Le condizioni in cui si legge – spiega Rivoltella – svolgono un ruolo determinante: si legge in mobilità, in metropolitana, nei tempi morti, mentre si svolgono altre attività. I tempi della lettura sono sempre compressi: si riesce a gettare uno sguardo sullo schermo, quasi mai a prendersi il tempo necessario per leggere veramente. E lo schermo digitale è perfettamente complementare rispetto a queste abitudini di consumo: sempre disponibile, consente con un clic di richiamare il testo e di scorrerlo con il movimento di un dito.

Secondo Rivoltella

[…] il vero problema non è il digitale, ma la velocità. Occorre trovare il modo di rallentare perché solo rallentando è possibile attivare i nostri pensieri lenti. La lettura, quella profonda, ha bisogno di tempi distesi: il fatto che legga sulla pagina o sul mio Kindle, da questo punto di vista, non comporta differenze.

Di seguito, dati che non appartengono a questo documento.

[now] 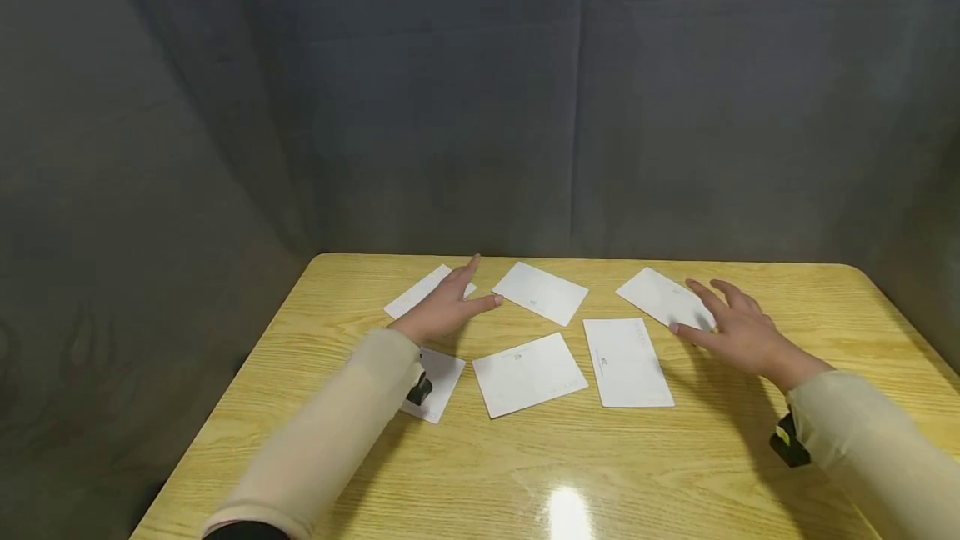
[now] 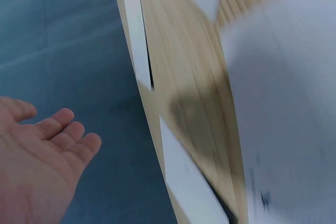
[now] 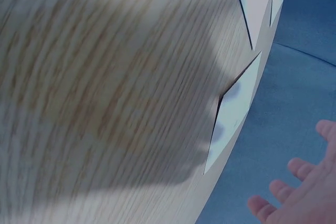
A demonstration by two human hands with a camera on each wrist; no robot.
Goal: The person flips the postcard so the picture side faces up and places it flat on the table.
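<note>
Several white cards lie apart on a wooden table. My left hand (image 1: 444, 307) hovers over the left side with its fingers loosely extended. Below it is the far left card (image 1: 415, 290), partly covered by the hand. My left sleeve hides part of the near left card (image 1: 444, 373). Over the right side my right hand (image 1: 738, 332) spreads its fingers beside the far right card (image 1: 660, 294), holding nothing. Between the hands lie a far middle card (image 1: 542, 292), a near middle card (image 1: 528, 373) and a near right card (image 1: 628, 362). Small dark marks show on some cards.
The wooden table (image 1: 525, 465) has rounded far corners and a bright light reflection near its front. A dark grey cloth (image 1: 450, 107) hangs behind it and along the left side. Each wrist wears a dark device under the sleeve.
</note>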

Anche nel caso della scrittura, come in quello della lettura, il tempo è un fattore determinante:

La scrittura si accorcia, si fa sintetica. Gli schermi digitali sono a questo riguardo un fattore codeterminante: proprio perché si dispone di poco tempo, il formato dello Short Message risulta assolutamente funzionale, ma a lungo andare quel formato finisce per modificare la nostra attitudine alla scrittura e così finiamo per essere sintetici sempre, anche quando non servirebbe o forse sarebbe meglio non esserlo. Ma la scrittura digitale dischiude anche nuove opportunità che i sistemi formativi hanno il dovere di sviluppare. Di qui l’importanza, sul crinale tra tradizione e nuove pratiche sociali, di conservare quel che la tradizione ha da trasmettere, ma senza demonizzare il nuovo. Il nuovo non comporta il sacrificio del vecchio: la sfida è farli coesistere.